### Required work
With nothing added or dropped, copy the data that follows exactly.

═══ Given information ═══

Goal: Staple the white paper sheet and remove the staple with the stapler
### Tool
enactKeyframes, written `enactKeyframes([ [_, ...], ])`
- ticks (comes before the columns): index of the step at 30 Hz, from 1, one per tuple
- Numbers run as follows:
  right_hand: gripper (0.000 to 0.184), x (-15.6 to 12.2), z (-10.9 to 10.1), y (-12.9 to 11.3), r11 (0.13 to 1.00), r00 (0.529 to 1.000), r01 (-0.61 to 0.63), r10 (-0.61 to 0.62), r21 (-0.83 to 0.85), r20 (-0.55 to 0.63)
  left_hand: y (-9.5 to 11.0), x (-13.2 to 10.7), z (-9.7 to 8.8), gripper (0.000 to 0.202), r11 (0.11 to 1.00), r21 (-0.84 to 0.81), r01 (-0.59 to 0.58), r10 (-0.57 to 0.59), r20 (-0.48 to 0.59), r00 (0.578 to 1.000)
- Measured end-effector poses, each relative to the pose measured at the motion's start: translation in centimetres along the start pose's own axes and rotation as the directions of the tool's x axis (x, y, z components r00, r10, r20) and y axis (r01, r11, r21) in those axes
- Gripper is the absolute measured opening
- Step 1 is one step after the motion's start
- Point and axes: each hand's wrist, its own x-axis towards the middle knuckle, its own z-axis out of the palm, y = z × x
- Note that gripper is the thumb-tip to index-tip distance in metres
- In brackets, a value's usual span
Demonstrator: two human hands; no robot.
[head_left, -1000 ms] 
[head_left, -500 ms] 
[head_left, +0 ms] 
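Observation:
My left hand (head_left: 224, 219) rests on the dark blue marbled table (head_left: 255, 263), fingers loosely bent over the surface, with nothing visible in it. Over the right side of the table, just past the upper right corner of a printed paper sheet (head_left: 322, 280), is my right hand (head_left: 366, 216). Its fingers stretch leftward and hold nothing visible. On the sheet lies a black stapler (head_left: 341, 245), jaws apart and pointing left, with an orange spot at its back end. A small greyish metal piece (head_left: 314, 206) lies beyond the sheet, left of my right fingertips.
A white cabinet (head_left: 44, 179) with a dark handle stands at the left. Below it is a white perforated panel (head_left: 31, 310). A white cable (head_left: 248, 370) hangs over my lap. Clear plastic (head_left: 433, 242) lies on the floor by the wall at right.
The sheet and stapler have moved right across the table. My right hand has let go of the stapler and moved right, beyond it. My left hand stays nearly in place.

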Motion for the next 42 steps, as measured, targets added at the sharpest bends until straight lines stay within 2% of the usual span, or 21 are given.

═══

### Output for this exercise
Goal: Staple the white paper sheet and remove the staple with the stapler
### Tool
enactKeyframes, written `enactKeyframes([ [_, ...], ])`
- ticks (comes before the columns): index of the step at 30 Hz, from 1, one per tuple
- Numbers run as follows:
  right_hand: gripper (0.000 to 0.184), x (-15.6 to 12.2), z (-10.9 to 10.1), y (-12.9 to 11.3), r11 (0.13 to 1.00), r00 (0.529 to 1.000), r01 (-0.61 to 0.63), r10 (-0.61 to 0.62), r21 (-0.83 to 0.85), r20 (-0.55 to 0.63)
  left_hand: y (-9.5 to 11.0), x (-13.2 to 10.7), z (-9.7 to 8.8), gripper (0.000 to 0.202), r11 (0.11 to 1.00), r21 (-0.84 to 0.81), r01 (-0.59 to 0.58), r10 (-0.57 to 0.59), r20 (-0.48 to 0.59), r00 (0.578 to 1.000)
- Measured end-effector poses, each relative to the pose measured at the motion's start: translation in centimetres along the start pose's own axes and rotation as the directions of the tool's x axis (x, y, z components r00, r10, r20) and y axis (r01, r11, r21) in those axes
- Gripper is the absolute measured opening
- Step 1 is one step after the motion's start
- Point and axes: each hand's wrist, its own x-axis towards the middle knuckle, its own z-axis out of the palm, y = z × x
- Note that gripper is the thumb-tip to index-tip distance in metres
- In brackets, a value's usual span
Demonstrator: two human hands; no robot.
[head_left, -1000 ms] 
[head_left, -500 ms] 
[head_left, +0 ms] 
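Observation:
My left hand (head_left: 224, 219) rests on the dark blue marbled table (head_left: 255, 263), fingers loosely bent over the surface, with nothing visible in it. Over the right side of the table, just past the upper right corner of a printed paper sheet (head_left: 322, 280), is my right hand (head_left: 366, 216). Its fingers stretch leftward and hold nothing visible. On the sheet lies a black stapler (head_left: 341, 245), jaws apart and pointing left, with an orange spot at its back end. A small greyish metal piece (head_left: 314, 206) lies beyond the sheet, left of my right fingertips.
A white cabinet (head_left: 44, 179) with a dark handle stands at the left. Below it is a white perforated panel (head_left: 31, 310). A white cable (head_left: 248, 370) hangs over my lap. Clear plastic (head_left: 433, 242) lies on the floor by the wall at right.
The sheet and stapler have moved right across the table. My right hand has let go of the stapler and moved right, beyond it. My left hand stays nearly in place.
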
Motion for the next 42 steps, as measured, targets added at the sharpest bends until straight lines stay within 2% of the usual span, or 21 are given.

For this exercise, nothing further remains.